Poucos meses antes dessa polémica, o actual primeiro-ministro da Eslováquia, que preparava então o seu regresso à política activa, tinha acusado os jornalistas de serem "um gang de porcos corruptos" que o queriam "destruir" a mando de George Soros — o multimilionário húngaro-americano, descendente de judeus, cujo nome surge, nas mais variadas teorias da conspiração, como financiador de um suposto plano para substituir a população branca e cristã e impor uma nova liderança global.

Rússia e pandemia

O regresso de Fico à política activa na Eslováquia, em 2023, depois de mandatos como primeiro-ministro entre 2006 e 2010 e entre 2012 e 2018, ficou marcado por uma série de propostas que os seus críticos dizem ser inspiradas em Orbán, através de uma tentativa de enfraquecimento do combate à corrupção e do controlo do sistema judicial, e também de um reforço da sua postura anti-imigração e de hostilização de minorias como a comunidade LGBTQI.

Além disso, a invasão da Ucrânia pela Rússia, em Fevereiro de 2022, e a pandemia de covid-19, levaram Fico a colar-se ainda mais ao movimento nacionalista e anti-intervencionista que tem animado uma grande parte dos eleitorados nos Estados Unidos e na Europa na última década, na sequência de uma série de ataques terroristas cometidos por radicais islamistas e da chegada de centenas de milhares de migrantes e refugiados às fronteiras europeias, em 2015, e dos triunfos eleitorais do "Brexit" e de Donald Trump, em 2016.

Durante a campanha eleitoral de 2023, que ficou marcada por um ambiente tóxico, com agressões físicas entre adversários políticos, Fico prometeu que, se fosse eleito primeiro-ministro — como veio a acontecer, em Outubro —, o país iria pôr fim ao envio de armas e munições para a Ucrânia, uma promessa vista como particularmente populista, já que o país não teria, à altura, mais armamento moderno disponível para entrega. (Apesar dessa postura, o Governo de Fico nunca se opôs à assistência financeira europeia à Ucrânia, ao contrário do Governo húngaro de Orbán.)

Em Janeiro, o chefe do Governo eslovaco reafirmou, numa entrevista ao canal público do país, o seu posicionamento contrário ao da maioria dos países da União Europeia na questão da guerra na Ucrânia, defendendo a urgência de um "compromisso" entre a Rússia e a Ucrânia. "O que é que eles querem? Que os russos abandonem a Crimeia, o Donbass e Lugansk? Isso é irrealista", afirmou Fico.

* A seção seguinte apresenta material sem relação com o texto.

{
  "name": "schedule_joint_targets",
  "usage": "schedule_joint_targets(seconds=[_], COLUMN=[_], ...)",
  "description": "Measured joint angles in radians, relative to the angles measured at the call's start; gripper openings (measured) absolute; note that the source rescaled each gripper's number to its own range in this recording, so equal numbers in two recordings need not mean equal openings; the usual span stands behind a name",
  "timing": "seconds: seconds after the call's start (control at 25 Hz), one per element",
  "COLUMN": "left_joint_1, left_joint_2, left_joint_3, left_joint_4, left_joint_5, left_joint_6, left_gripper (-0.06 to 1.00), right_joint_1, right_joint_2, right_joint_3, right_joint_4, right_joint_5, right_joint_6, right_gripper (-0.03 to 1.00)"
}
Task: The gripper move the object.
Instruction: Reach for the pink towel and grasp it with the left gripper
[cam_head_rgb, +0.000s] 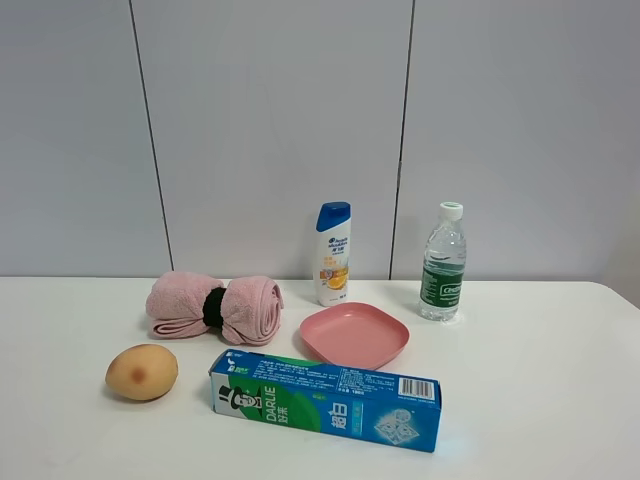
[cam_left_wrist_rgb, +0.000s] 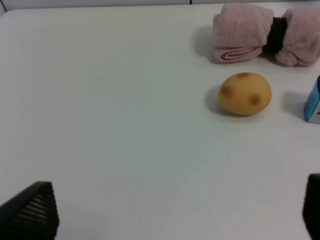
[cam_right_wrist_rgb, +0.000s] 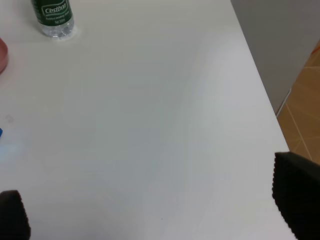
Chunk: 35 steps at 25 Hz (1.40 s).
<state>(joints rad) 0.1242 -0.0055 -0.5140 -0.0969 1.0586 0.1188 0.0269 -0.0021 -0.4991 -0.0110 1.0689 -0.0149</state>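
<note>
On the white table (cam_head_rgb: 560, 400) lie a yellow-brown potato (cam_head_rgb: 142, 372), a rolled pink towel with a black band (cam_head_rgb: 214, 308), a pink plate (cam_head_rgb: 354, 335) and a green-blue toothpaste box (cam_head_rgb: 326, 399). A shampoo bottle (cam_head_rgb: 333, 253) and a water bottle (cam_head_rgb: 443, 262) stand at the back. Neither arm shows in the exterior high view. My left gripper (cam_left_wrist_rgb: 170, 220) is open and empty over bare table, well short of the potato (cam_left_wrist_rgb: 245, 93) and the towel (cam_left_wrist_rgb: 265, 34). My right gripper (cam_right_wrist_rgb: 155, 210) is open and empty, far from the water bottle (cam_right_wrist_rgb: 52, 17).
A grey panelled wall (cam_head_rgb: 300, 120) stands behind the table. In the right wrist view the table's side edge (cam_right_wrist_rgb: 260, 95) drops to a wooden floor (cam_right_wrist_rgb: 305, 110). A corner of the toothpaste box (cam_left_wrist_rgb: 313, 102) shows beside the potato.
</note>
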Motion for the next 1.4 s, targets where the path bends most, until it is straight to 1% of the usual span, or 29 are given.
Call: schedule_joint_targets(seconds=[1.4], left_joint_1=[0.0], left_joint_2=[0.0], left_joint_3=[0.0], left_joint_4=[-0.001], left_joint_5=[0.0], left_joint_6=[0.0], left_gripper=[1.0], right_joint_1=[0.0], right_joint_2=[0.0], right_joint_3=[0.0], right_joint_4=[0.0], right_joint_5=[0.0], right_joint_6=[0.0], right_gripper=[1.0])
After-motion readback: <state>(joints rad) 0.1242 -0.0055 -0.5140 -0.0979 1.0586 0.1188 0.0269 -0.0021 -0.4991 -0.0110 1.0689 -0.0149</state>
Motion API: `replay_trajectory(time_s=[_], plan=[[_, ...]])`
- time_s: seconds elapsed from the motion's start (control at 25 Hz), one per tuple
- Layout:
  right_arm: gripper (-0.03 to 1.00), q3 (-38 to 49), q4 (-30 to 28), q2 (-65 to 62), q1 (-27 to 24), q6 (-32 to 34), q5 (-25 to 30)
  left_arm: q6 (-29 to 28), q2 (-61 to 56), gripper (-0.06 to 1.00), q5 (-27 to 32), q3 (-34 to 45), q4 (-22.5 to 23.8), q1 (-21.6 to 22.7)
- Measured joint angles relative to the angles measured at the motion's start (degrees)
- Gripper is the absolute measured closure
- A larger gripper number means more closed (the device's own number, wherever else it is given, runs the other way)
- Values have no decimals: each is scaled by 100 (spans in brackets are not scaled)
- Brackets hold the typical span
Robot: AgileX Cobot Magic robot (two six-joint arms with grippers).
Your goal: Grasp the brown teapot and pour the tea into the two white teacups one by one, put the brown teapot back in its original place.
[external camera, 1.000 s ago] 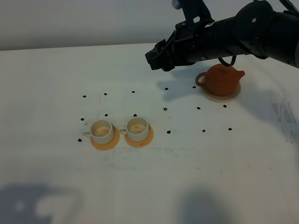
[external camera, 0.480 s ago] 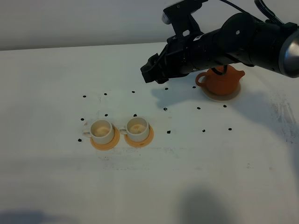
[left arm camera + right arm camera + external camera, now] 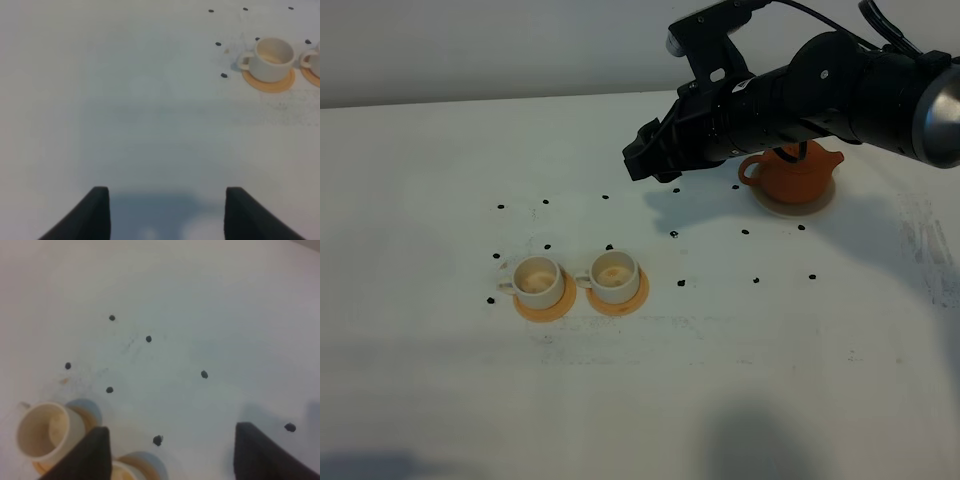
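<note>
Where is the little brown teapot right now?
In the high view, the brown teapot sits on its cream saucer at the back right of the table, partly behind the right arm.

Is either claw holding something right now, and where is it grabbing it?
Nothing is held. The right claw and left claw are open and empty; the brown teapot sits on its saucer.
</note>
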Motion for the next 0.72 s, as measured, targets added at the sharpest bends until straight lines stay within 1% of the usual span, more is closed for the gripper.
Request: replay_trajectory(time_s=[0.28,0.52,0.72], plan=[[43,0,-178,0,0,0,-149,0,0,44,0,0,0,7],[43,0,-295,0,0,0,-291,0,0,44,0,0,5,293],[43,0,-302,43,0,6,-357,0,0,44,0,0,5,330]])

"Ele está a seguir o exemplo de Trump, fazendo tudo o que for preciso à esquerda e à direita", disse Milan Nic, um investigador no Conselho Alemão de Relações Internacionais, ao jornal britânico The Guardian. "Tem conseguido posicionar-se muito bem como um político anti-sistema, e o seu principal objectivo, agora, é travar os esforços judiciais que o ameaçam. Está a escapar [a possíveis acusações criminais] ao vencer eleições."

Outro analista político eslovaco, Grigorij Meseznikov, disse ao mesmo jornal, na quarta-feira, que a pandemia de covid-19 permitiu a Fico "tornar-se no político mais representativo do movimento contra o uso de máscaras e as vacinas" — um posicionamento dos novos líderes populistas e nacionalistas que foi premiado por fatias significativas dos eleitorados nos EUA e na Europa, e que passou a ser, no Partido Republicano norte-americano, um teste decisivo para a ascensão política no país.